Extract, from the records beneath this instruction, each line that contains the word "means".

(Saved entries)
□ □ □

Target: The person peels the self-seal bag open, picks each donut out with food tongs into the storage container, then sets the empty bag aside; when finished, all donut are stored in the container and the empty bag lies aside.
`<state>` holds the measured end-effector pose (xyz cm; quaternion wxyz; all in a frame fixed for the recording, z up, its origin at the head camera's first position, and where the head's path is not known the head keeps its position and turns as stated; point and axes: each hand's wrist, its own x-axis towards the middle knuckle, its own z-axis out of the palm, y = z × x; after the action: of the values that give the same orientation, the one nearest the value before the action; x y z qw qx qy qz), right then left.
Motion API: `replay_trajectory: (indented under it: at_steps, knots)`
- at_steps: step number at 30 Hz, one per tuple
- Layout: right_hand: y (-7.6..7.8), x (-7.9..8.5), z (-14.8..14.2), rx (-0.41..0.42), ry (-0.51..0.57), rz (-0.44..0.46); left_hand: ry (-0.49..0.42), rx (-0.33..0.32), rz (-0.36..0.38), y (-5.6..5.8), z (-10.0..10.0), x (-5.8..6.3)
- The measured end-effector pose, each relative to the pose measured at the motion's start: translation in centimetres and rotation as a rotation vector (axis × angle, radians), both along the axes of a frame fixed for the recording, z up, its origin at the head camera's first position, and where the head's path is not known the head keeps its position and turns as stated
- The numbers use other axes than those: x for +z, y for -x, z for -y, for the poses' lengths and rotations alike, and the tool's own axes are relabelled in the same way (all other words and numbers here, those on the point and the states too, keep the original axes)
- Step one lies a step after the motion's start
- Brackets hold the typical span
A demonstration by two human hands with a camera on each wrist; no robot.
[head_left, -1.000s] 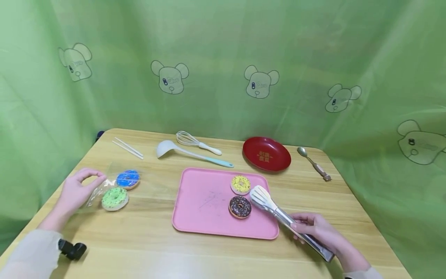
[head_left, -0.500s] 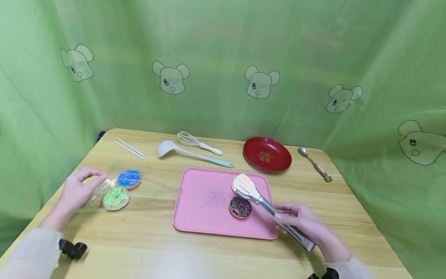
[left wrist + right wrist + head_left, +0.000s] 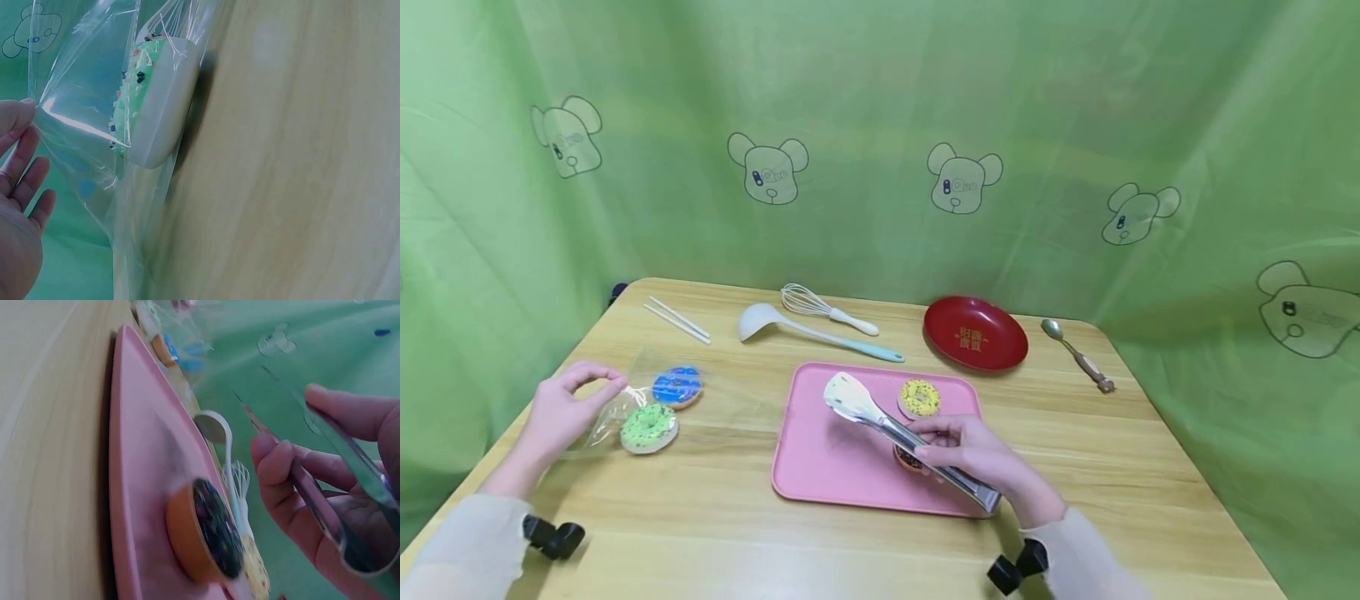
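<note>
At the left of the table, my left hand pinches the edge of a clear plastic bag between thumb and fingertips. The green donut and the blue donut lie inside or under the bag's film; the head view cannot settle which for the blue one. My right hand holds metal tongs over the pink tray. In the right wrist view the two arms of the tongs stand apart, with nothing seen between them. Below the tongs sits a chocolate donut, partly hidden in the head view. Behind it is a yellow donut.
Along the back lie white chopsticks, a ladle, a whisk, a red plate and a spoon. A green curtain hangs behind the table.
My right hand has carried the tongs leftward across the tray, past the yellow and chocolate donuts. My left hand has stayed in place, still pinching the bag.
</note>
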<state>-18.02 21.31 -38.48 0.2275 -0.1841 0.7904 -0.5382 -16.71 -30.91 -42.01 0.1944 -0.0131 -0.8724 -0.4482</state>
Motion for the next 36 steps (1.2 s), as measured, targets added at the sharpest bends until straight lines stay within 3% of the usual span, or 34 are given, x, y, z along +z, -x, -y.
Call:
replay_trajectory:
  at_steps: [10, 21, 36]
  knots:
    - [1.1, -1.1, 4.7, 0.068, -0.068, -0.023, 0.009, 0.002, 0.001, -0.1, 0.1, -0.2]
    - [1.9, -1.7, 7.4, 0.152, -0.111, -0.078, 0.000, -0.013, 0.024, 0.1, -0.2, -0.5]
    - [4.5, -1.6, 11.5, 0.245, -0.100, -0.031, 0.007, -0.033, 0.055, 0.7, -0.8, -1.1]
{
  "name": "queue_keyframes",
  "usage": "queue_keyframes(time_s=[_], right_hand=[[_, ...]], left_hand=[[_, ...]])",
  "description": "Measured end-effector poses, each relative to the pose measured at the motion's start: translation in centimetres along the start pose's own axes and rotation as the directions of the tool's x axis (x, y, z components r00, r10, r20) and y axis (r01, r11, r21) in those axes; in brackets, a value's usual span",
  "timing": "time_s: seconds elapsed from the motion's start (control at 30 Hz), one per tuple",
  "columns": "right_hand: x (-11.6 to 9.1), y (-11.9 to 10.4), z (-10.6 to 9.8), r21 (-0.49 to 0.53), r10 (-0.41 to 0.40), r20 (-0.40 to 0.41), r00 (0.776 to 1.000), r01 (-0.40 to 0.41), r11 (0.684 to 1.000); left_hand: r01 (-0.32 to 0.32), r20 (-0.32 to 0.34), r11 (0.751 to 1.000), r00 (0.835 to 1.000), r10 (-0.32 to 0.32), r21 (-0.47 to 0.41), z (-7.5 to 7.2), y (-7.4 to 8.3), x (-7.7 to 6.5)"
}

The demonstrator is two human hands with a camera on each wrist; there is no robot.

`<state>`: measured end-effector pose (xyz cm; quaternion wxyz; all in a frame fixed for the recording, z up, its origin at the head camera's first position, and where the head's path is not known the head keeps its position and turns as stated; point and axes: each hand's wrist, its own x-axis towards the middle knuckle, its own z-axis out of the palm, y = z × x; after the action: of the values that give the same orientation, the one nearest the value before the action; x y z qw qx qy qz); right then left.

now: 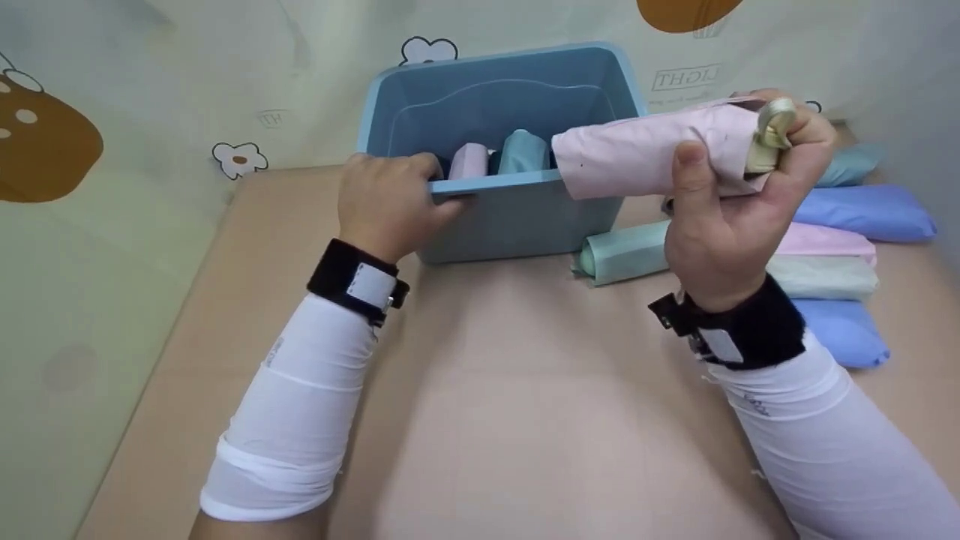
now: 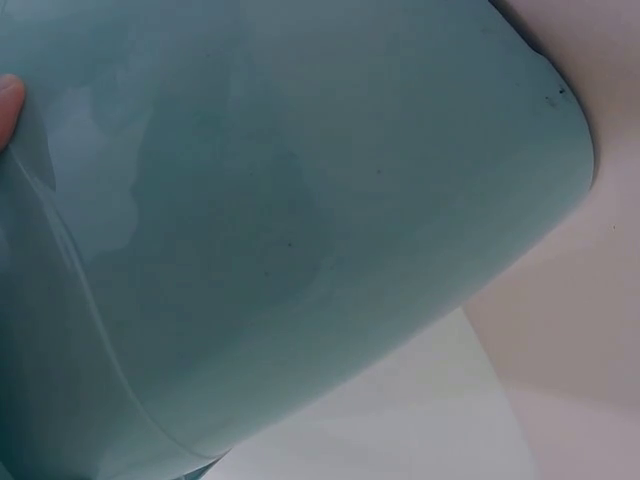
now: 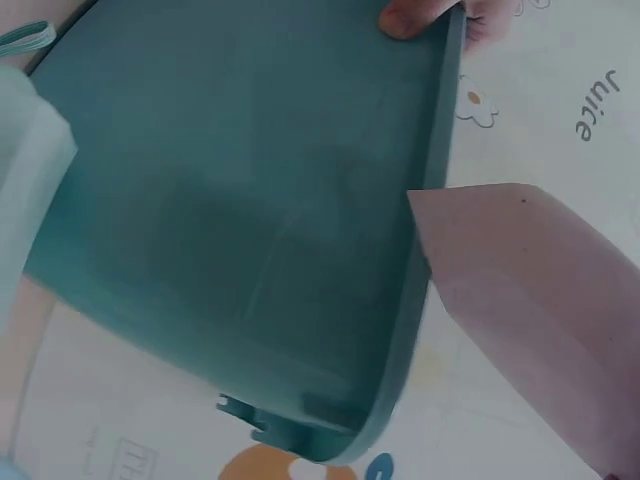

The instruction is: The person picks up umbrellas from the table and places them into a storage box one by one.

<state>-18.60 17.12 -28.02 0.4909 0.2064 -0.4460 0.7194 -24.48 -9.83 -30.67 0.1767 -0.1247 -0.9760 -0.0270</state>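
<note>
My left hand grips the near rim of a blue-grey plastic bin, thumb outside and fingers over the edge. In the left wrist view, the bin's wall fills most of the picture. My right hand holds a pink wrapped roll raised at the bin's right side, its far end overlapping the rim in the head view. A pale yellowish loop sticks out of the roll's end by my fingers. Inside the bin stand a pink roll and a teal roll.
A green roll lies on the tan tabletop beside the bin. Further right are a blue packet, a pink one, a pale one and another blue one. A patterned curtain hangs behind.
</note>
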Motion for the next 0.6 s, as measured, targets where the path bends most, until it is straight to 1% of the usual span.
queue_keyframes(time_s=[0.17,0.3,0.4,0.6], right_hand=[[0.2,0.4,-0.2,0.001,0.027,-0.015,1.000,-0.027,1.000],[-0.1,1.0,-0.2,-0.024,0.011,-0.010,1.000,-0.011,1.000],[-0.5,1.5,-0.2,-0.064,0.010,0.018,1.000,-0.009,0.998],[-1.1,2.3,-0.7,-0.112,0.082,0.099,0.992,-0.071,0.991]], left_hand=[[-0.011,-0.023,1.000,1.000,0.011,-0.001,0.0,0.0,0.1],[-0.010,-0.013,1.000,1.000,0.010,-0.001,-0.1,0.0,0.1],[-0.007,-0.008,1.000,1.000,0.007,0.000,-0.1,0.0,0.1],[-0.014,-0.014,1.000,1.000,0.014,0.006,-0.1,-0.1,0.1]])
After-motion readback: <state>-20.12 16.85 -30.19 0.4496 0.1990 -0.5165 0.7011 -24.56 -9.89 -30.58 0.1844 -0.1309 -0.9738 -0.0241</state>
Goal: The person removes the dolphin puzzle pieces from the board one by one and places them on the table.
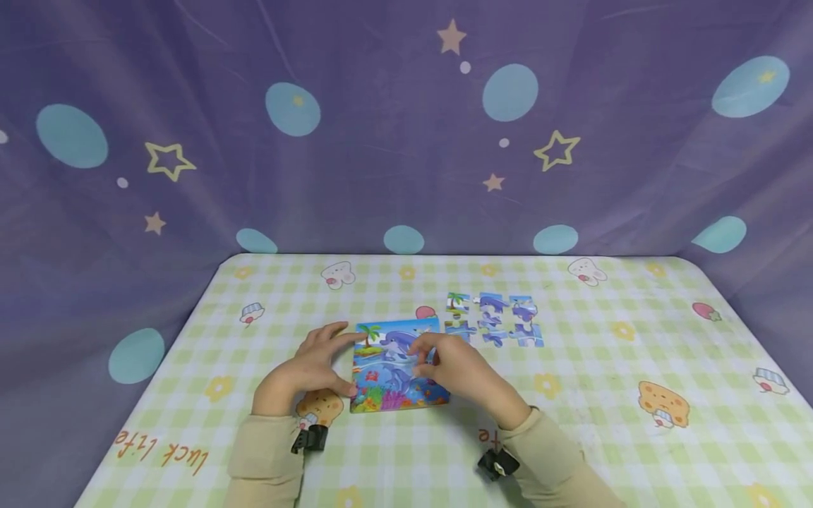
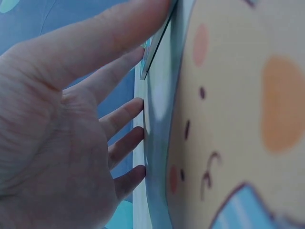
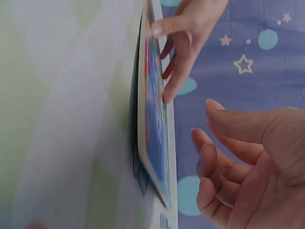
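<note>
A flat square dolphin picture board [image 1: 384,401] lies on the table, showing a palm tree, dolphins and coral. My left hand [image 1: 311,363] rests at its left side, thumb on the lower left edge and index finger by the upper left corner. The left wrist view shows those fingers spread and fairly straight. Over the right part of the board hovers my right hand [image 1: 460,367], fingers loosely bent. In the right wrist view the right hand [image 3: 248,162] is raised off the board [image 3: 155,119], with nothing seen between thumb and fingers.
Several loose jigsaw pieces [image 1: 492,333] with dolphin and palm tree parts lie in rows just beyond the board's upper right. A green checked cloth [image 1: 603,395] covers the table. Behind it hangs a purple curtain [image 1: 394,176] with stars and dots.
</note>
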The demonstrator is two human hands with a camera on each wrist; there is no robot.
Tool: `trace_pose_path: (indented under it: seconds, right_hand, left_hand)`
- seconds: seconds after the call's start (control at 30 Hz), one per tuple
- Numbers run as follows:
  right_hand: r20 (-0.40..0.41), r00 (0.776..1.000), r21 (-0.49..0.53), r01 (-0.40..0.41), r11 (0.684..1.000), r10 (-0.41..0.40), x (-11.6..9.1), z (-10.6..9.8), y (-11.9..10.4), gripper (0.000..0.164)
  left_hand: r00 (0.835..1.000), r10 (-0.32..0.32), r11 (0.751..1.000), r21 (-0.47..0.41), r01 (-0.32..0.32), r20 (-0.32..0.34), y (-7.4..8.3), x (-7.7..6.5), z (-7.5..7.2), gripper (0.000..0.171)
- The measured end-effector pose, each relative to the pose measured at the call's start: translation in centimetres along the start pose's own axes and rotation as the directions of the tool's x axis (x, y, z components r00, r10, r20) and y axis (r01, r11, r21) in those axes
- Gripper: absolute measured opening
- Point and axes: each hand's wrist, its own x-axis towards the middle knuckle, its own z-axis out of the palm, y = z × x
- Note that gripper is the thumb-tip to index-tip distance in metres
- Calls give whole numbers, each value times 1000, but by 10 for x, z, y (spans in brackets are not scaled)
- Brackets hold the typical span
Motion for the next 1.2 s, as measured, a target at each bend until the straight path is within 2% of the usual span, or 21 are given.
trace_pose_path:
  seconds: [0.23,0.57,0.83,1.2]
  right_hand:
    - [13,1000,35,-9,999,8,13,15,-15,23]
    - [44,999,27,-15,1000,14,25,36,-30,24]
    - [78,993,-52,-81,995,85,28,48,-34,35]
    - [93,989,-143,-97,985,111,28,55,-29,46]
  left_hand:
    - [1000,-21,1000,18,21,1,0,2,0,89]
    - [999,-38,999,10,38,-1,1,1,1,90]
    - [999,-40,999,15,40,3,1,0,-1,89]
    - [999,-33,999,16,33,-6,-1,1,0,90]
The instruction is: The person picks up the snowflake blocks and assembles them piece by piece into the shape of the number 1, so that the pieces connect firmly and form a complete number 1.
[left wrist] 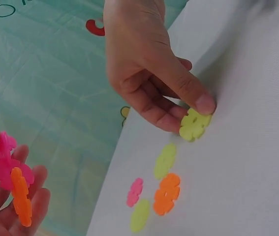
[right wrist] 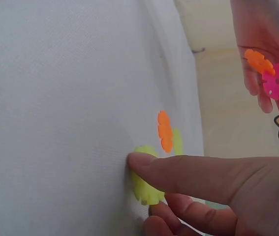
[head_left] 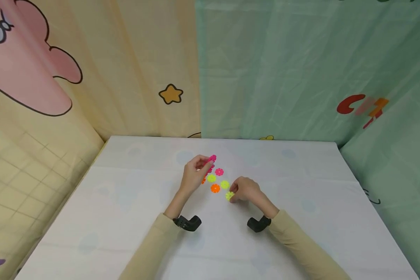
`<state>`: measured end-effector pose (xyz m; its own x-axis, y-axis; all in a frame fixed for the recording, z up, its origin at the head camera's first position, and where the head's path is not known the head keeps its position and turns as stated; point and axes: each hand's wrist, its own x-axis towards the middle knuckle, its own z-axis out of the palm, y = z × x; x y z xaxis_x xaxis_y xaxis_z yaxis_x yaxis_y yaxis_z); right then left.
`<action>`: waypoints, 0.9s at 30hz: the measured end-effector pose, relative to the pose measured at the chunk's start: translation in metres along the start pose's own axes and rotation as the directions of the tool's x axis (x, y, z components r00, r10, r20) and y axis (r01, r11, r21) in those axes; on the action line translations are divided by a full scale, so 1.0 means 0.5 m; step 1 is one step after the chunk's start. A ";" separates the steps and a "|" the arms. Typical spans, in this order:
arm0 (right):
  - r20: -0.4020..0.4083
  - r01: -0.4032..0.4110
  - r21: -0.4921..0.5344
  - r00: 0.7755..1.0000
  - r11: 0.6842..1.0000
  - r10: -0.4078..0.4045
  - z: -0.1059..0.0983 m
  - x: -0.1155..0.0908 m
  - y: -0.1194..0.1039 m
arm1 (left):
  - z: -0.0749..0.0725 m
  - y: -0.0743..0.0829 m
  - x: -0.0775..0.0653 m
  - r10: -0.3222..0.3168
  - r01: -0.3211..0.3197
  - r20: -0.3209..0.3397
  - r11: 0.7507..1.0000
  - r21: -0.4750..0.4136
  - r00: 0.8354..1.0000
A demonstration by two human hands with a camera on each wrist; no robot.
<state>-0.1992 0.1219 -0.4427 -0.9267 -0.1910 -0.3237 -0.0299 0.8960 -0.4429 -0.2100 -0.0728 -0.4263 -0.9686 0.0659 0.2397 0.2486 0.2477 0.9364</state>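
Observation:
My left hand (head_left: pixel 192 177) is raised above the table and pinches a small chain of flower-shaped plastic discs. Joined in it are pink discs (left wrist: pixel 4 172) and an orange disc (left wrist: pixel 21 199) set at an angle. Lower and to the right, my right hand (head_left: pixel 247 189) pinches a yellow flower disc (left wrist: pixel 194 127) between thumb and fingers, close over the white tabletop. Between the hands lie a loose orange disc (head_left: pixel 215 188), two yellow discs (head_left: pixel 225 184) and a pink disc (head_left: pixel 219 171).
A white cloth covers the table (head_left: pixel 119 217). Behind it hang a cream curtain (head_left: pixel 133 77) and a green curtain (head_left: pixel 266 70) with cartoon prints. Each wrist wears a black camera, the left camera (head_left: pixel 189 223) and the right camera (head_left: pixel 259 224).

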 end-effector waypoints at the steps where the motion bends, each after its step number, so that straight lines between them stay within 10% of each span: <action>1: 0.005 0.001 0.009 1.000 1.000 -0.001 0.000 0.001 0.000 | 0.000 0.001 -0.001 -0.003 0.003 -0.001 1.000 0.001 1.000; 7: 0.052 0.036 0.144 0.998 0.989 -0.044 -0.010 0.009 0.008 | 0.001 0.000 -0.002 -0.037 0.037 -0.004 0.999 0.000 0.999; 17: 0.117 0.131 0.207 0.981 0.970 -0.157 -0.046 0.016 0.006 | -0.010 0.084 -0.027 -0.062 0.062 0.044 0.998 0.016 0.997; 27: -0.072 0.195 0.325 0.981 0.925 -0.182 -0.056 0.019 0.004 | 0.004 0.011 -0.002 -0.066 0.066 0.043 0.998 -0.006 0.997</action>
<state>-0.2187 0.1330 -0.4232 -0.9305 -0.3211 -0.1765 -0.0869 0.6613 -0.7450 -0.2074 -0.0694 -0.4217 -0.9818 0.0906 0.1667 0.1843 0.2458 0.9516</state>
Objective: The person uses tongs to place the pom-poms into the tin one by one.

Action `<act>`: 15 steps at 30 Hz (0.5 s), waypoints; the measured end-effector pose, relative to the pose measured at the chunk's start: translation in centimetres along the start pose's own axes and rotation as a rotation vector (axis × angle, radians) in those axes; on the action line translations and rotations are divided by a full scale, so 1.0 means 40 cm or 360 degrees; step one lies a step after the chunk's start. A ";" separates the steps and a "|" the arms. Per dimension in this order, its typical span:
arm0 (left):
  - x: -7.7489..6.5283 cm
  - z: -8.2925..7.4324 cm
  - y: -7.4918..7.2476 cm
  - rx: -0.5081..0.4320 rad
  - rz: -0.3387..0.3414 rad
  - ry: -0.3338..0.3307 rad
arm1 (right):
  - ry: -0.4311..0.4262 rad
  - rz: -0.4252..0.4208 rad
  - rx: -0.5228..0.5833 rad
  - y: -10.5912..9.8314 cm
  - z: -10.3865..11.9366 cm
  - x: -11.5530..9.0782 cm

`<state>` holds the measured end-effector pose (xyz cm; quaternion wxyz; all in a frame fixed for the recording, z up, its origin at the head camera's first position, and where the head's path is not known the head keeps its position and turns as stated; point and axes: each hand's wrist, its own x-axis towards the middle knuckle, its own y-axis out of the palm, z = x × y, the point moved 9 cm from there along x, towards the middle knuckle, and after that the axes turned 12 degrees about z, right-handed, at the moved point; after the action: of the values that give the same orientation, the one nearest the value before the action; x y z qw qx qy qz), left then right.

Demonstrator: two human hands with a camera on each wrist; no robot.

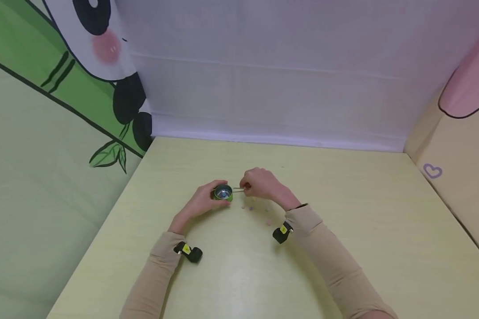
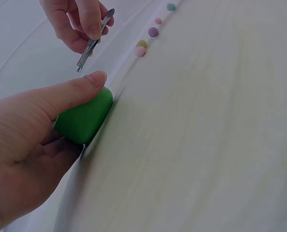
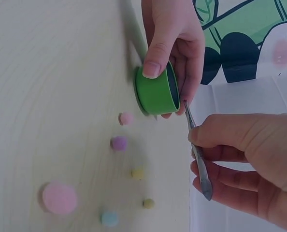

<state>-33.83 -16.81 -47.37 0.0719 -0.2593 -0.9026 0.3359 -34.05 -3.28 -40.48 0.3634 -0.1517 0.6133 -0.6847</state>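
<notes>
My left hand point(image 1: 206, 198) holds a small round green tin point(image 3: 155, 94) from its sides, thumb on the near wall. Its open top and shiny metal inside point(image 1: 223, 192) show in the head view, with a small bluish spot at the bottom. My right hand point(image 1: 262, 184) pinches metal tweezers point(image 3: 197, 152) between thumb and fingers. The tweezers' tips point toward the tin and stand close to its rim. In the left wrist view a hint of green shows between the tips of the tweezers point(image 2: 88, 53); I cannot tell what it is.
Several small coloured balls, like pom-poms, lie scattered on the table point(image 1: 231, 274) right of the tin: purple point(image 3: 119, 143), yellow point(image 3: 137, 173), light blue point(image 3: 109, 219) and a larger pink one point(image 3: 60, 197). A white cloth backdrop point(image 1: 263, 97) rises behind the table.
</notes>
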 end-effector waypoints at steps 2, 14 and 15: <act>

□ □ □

EXPECTED ANSWER -
`<action>`: waypoints, 0.9s at 30hz: the measured end-effector pose, relative to the pose measured at the chunk's start: translation in metres along the start pose's own axes and rotation as the directions of the tool's x axis (x, y, z components r00, r10, r20) and y axis (r01, r11, r21) in those axes; on the action line translations are divided by a full scale, so 1.0 means 0.5 m; step 1 is one step after the chunk's start. A ";" separates the steps and a "|" the arms. Typical spans, in this order:
Action `<act>`: 15 steps at 30 Hz (0.5 s), waypoints; the measured end-effector pose, relative to the pose measured at the chunk's start: translation in centimetres along the start pose's own axes and rotation as a rotation vector (axis × angle, radians) in those axes; on the action line translations and rotations are divided by a full scale, so 1.0 means 40 cm or 360 degrees; step one lies a step after the chunk's start. A ";" separates the steps and a "|" the arms. Per dimension in this order, its typical span:

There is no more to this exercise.